Paper III addressed the computational challenges of simulating spread of livestock diseases. In Paper III, infections were modeled to spread locally from farm to farm without modeling§ each pathway individually (this may include pathways such as airborne spread, wildlife etc.). To avoid evaluating infection probability of all pairs of infected and susceptible premises, spread of disease was simulated by partitioning the landscape into grids and thereby letting farms belong to a specific cell in this grid. An algorithm was introduced that make use of overestimations of the probability of infection to discard entire cells from further consideration as they are considered as uninfected in the current time frame. Despite introducing estimations of probabilities, the algorithm does not introduce estimations to the spread of disease, and does not compromise the integrity of the simulation. This algorithm was compared to the naive algorithm of evaluating the farms pairwise as well as to two other published algorithms developed for increased computational efficiency. It was shown that the algorithm presented in Paper III was as fast as or faster than other considered methods.
Paper IV expanded the methods of Paper II and used the methodology from Paper III to simulate spread of disease via cattle shipments and via local spread across the U.S. In Paper IV, additional data at state- and county level were included that aimed at capturing shipment patterns related to the infrastructure of the production system not captured by the distance dependence. The model also considered three types of premises: farm, feedlot and market. This approach allows for different parameters across premises types, acknowledging their different roles in the production system. The result showed that these types of data were important to include when modeling the system and increased model performance in terms of WAIC, suggesting that industry structure should be accounted for when modeling cattle shipments. The spread of disease simulation included control scenarios such as culling of specific premises and also included a SEIR-model to model the infection status of each premises, referred to as partial transition. The results showed that while the inclusion of partial transition slowed the outbreak, the spatial pattern of the outbreak did not change.

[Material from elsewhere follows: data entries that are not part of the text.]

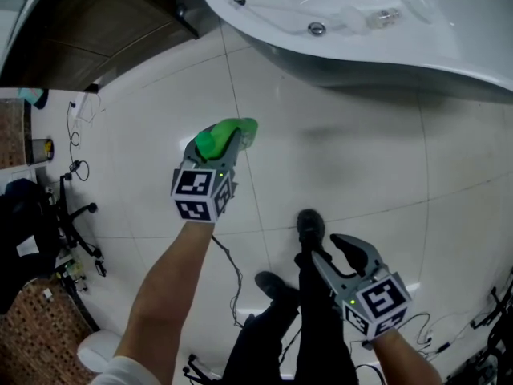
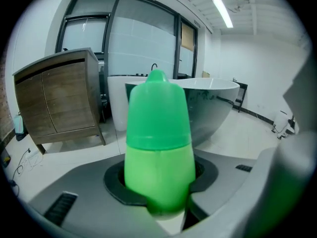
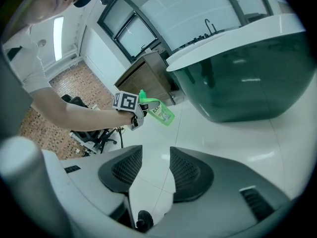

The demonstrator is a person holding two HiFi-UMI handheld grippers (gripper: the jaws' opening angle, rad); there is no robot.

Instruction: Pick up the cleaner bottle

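you held 2 grippers over a glossy white tiled floor (image 1: 345,159) in a bathroom. your left gripper (image 1: 223,144) was clamped on the green cleaner bottle (image 1: 242,126). in the left gripper view its 2 dark pads pressed on either side of the bottle's lower body. the bottle's rounded green cap (image 2: 157,108) stood up past the jaws and filled the middle of that view. the bottle was off the floor, carried in the air in front of you, on the near side of the white bathtub (image 1: 264,32). in the right gripper view it showed tilted, with a pale label on its side, sticking out beyond the marker cube at the end of your bare left forearm (image 1: 164,287). your right gripper (image 1: 329,251) sat nearer your body, well apart from the bottle. its 2 ribbed pads stood apart with only floor tile showing between them, so it gripped nothing. 1 dark shoe (image 1: 310,224) showed on the tiles just beside it in the head view. a brown wooden cabinet (image 2: 59,103) stood left of the tub in the left gripper view.
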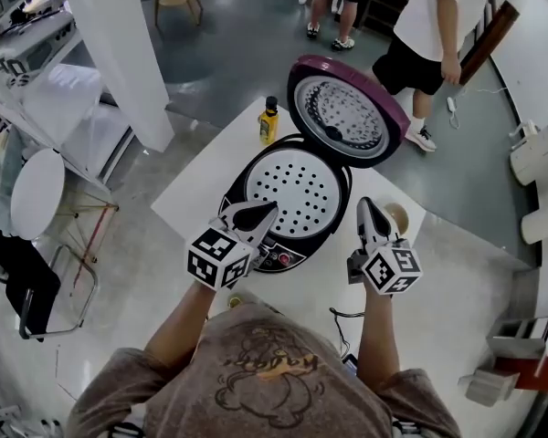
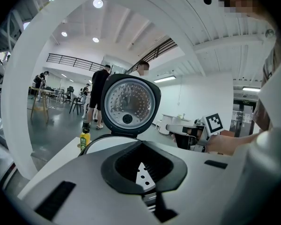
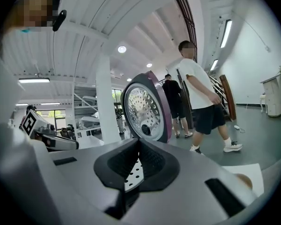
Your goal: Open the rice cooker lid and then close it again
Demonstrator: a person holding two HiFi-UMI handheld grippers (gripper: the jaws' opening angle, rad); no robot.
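Observation:
The rice cooker [image 1: 297, 194] stands on the white table [image 1: 196, 185] with its purple lid [image 1: 347, 108] swung fully up and back. A white perforated tray [image 1: 300, 188] lies in the pot. My left gripper [image 1: 270, 210] is shut and empty, with its tips over the cooker's front rim near the control panel [image 1: 279, 258]. My right gripper [image 1: 363, 204] is shut and empty, just off the cooker's right side. The lid's metal inner plate [image 2: 128, 103] faces the left gripper [image 2: 142, 144]. The right gripper [image 3: 139, 143] sees the lid [image 3: 143, 109] from the side.
A yellow bottle [image 1: 268, 121] stands on the table left of the lid hinge. A small round tan object [image 1: 397, 215] lies by my right gripper. A white pillar [image 1: 119, 44] rises at left, and people [image 1: 429, 26] stand beyond the table. A chair [image 1: 36, 281] is at lower left.

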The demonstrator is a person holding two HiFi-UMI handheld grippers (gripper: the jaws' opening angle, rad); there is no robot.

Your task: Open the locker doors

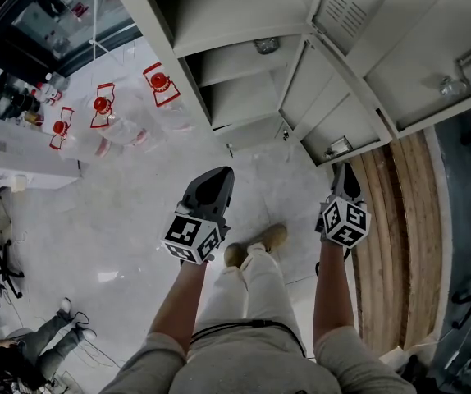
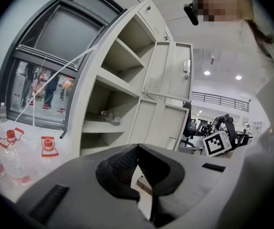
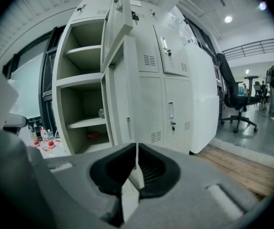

This thesis provides insights to what factors are important when predicting animal shipments networks for usage in spread of disease simulations and how these factors can be modeled. It also stresses the importance of efficient algorithms when using simulations and presents an algorithm suited for simulating spread of disease between farms where pathways of the pathogen are not modeled explicitly. How to accurately estimate the spread of disease via shipments and how to simulate a large number of outbreak scenarios within reasonable time are two major challenges a modeler faces when trying to predict the impact of a potential outbreak.